When serotonin levels are low, we invariably experience insatiable cravings for sweet and starchy foods. This is a form of self-medication in times of stress.
The Stress-Bellyfat Connection
Excess cortisol production along with insulin stimulates the activity of the most powerful fat storage enzyme in the body lipoprotein lipase (LPL). LPL is so good at fat storage that it is deemed by obesity researchers as the gatekeeper of fat storage. Under excessive stress, LPL levels are concentrated around the abdominal region, which is one of the reasons our waistlines grow so easily when we are stressed out.
The take-home message here is: learn to approach everyday life with some degree of calm and realize the power of your perception on health, happiness and your waistline.
Physically Managing Stress
Herbs: St. John's wort, skullcap, ginseng, valerian and borage juice all help the body deal more effectively with stress.

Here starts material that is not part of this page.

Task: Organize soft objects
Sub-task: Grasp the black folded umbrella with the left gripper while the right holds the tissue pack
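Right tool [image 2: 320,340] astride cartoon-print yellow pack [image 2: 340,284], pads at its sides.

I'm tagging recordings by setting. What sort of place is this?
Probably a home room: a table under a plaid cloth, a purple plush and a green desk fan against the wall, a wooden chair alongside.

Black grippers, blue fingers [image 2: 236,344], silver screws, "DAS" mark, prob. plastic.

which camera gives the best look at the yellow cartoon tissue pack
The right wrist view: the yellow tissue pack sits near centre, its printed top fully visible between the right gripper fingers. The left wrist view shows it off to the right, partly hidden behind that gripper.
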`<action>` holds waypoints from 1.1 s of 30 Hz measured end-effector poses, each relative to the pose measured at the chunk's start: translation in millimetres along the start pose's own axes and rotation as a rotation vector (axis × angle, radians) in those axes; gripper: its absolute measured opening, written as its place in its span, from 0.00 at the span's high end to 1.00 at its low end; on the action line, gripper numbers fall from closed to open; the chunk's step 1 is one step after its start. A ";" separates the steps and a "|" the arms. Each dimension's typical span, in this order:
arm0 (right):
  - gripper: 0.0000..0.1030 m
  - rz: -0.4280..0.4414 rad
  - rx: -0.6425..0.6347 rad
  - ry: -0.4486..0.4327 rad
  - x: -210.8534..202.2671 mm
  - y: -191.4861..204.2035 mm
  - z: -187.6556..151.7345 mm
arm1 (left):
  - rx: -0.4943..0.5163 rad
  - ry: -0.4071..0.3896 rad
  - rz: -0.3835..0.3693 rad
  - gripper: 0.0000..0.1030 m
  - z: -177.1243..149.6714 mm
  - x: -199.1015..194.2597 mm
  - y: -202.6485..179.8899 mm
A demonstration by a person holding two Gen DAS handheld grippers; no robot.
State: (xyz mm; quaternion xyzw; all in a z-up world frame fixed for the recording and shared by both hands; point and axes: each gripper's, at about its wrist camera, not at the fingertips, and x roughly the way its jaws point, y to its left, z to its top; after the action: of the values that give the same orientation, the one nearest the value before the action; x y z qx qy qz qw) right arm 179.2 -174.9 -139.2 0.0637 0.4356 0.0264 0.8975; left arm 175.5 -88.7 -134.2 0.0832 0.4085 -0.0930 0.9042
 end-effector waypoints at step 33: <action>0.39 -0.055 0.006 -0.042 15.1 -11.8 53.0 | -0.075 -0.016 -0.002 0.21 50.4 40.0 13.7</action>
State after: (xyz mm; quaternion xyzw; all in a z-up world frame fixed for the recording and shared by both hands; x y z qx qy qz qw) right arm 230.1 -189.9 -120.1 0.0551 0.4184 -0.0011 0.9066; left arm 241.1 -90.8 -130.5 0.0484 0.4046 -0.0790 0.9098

Nutrients: Supplement with a vitamin B complex, vitamin C, calcium and magnesium.
Homeopathic remedies: Try Gel-semium, Argentum nitricum, Ignatia, or Aconite.
Touch: Physical contact is a vital part of sustaining balance during stress. Consider more frequent touch with your children, your mate or your friends. Massage is another great stress reliever.
Exercise: Exercise reduces stress by invigorating the body and increasing circulation.